About this exercise →
Nothing but the lines from the one holding "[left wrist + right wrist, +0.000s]" to the final line of the listing below, both included, should be repeated, and each must match exactly. Omit pictures.

Given data →

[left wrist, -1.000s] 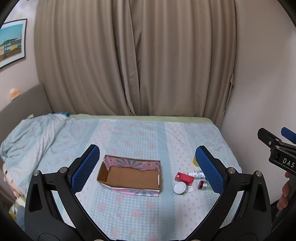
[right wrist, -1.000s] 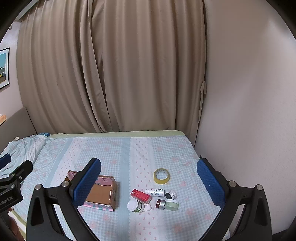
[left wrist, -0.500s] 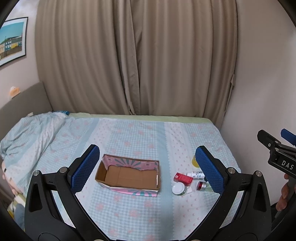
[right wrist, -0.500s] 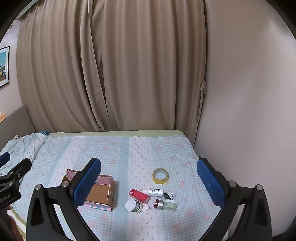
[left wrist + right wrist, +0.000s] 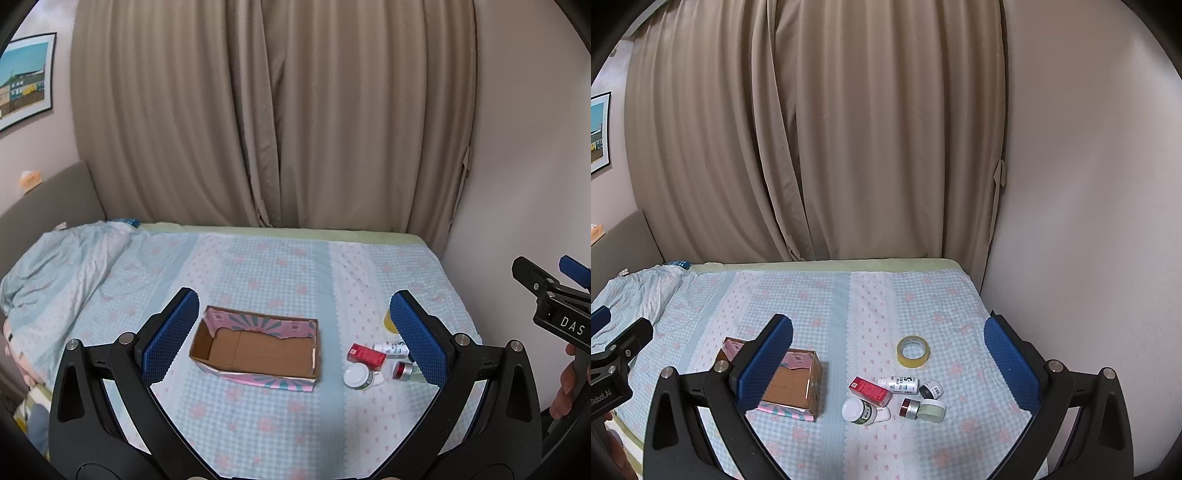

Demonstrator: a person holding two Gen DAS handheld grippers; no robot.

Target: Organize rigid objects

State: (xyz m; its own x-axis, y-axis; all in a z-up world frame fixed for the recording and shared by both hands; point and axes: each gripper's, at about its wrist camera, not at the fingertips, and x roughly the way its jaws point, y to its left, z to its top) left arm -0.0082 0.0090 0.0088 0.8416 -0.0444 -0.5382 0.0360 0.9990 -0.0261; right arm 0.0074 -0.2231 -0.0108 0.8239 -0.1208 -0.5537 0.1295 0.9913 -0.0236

Solution for this task →
[left wrist + right wrist, +0.000s] 

Demonstrator: a person holding two Gen DAS handheld grippers; no robot.

Target: Organize rigid objects

State: (xyz m; its own x-axis, y-axis; all in a z-up world frame fixed for the recording and shared by both hands; point and axes: each gripper's, at about its wrist camera, not at the fingertips, and x roughly the way its jaws point, y to its left, z to its top) left arm -0.0082 0.0090 0.0088 0.8416 -0.0444 -0.5382 0.0360 0.9990 -0.0261; right arm 0.0074 -0.2231 -0.0108 0.8239 -0.1208 -0.5537 0.1295 0.9913 -0.0236

For this exercise, the work is now complete.